La chanson « Suicide Vampire » des Théâtres des Vampires plonge dans les thèmes obsédants et macabres de la mort, de l'immortalité et du coût existentiel de la vie éternelle. Les paroles sont riches en images et références gothiques, à commencer par un extrait de « Dei Sepolcri » d'Ugo Foscolo, qui donne un ton sombre en décrivant un paysage désolé rempli de tombes et la présence étrange d'un chien errant et d'un hibou. Cette introduction plonge immédiatement l'auditeur dans un monde où la mort est omniprésente et troublante.
L'expression latine récurrente « Ave verum corpus natum » se traduit par « Je vous salue, vrai corps né », une ligne d'un hymne eucharistique qui vénère le corps du Christ. Cette référence religieuse juxtapose le sacré et le profane, alors que la chanson explore le sombre attrait du vampirisme et la promesse de l'immortalité. Le « triste voyage dans la vallée de la mort » et « dans mon esprit » du protagoniste suggèrent une profonde lutte interne et une contemplation du lourd prix de la vie éternelle.
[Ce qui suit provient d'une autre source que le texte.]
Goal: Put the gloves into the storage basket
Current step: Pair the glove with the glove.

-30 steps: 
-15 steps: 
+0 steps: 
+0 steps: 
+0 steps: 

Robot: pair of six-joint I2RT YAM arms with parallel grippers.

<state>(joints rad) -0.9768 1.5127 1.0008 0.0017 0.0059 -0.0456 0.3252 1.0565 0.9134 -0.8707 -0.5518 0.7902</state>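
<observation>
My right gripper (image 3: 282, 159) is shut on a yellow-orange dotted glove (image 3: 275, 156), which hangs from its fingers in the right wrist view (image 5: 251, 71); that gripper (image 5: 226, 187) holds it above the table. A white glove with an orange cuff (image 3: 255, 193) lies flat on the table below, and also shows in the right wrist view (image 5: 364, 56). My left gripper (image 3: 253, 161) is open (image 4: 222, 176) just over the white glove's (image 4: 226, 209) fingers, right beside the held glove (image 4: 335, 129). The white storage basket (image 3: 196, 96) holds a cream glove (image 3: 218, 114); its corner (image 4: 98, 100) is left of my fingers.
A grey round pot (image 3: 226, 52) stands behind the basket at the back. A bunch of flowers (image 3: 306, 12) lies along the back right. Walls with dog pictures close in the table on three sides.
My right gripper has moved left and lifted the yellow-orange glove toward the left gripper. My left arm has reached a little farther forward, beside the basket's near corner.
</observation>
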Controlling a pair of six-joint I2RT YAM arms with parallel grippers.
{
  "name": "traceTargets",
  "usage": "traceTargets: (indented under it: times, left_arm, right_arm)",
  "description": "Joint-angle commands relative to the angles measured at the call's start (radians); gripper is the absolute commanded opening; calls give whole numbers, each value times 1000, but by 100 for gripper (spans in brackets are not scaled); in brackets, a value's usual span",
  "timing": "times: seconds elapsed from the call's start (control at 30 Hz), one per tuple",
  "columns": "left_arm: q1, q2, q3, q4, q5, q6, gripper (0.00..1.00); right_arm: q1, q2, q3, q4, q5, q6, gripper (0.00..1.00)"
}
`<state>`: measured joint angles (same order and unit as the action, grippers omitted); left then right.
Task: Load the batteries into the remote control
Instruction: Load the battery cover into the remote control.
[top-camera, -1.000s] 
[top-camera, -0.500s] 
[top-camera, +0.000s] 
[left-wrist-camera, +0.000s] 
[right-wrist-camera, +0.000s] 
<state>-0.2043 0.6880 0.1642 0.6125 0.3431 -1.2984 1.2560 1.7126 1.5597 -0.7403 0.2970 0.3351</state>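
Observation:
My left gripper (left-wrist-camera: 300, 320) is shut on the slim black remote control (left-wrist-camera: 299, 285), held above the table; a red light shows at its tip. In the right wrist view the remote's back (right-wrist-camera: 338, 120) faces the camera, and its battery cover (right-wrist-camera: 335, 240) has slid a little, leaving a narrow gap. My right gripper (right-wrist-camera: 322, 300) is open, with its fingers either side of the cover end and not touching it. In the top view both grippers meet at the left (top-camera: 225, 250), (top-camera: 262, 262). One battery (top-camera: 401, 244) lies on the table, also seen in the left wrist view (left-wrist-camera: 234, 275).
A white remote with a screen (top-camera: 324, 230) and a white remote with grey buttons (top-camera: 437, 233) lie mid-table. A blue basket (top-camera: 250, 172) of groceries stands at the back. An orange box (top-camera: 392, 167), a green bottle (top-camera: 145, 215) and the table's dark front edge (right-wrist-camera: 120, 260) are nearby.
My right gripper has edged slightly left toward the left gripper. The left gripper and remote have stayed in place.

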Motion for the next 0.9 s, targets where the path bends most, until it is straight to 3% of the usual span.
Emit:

La mention répétée du « suicide » et du « vampire » souligne le paradoxe de la recherche de l'immortalité par la mort, soulignant le dilemme existentiel auquel est confronté le protagoniste.
Les paroles abordent également les implications morales et éthiques de l'immortalité. Le protagoniste s'interroge sur le coût de cette vie éternelle, réfléchissant aux vies perdues et au sang versé pour y parvenir. Les lignes « L'immortalité achetée avec d'autres vies » et « Quel est le prix de cette vie ? » reflètent un profond sentiment de culpabilité et la prise de conscience que l’immortalité a un coût humain important. La chanson dépeint finalement le choix de devenir un vampire comme une forme de suicide, un abandon à une existence sombre et éternelle à la fois séduisante et horrible.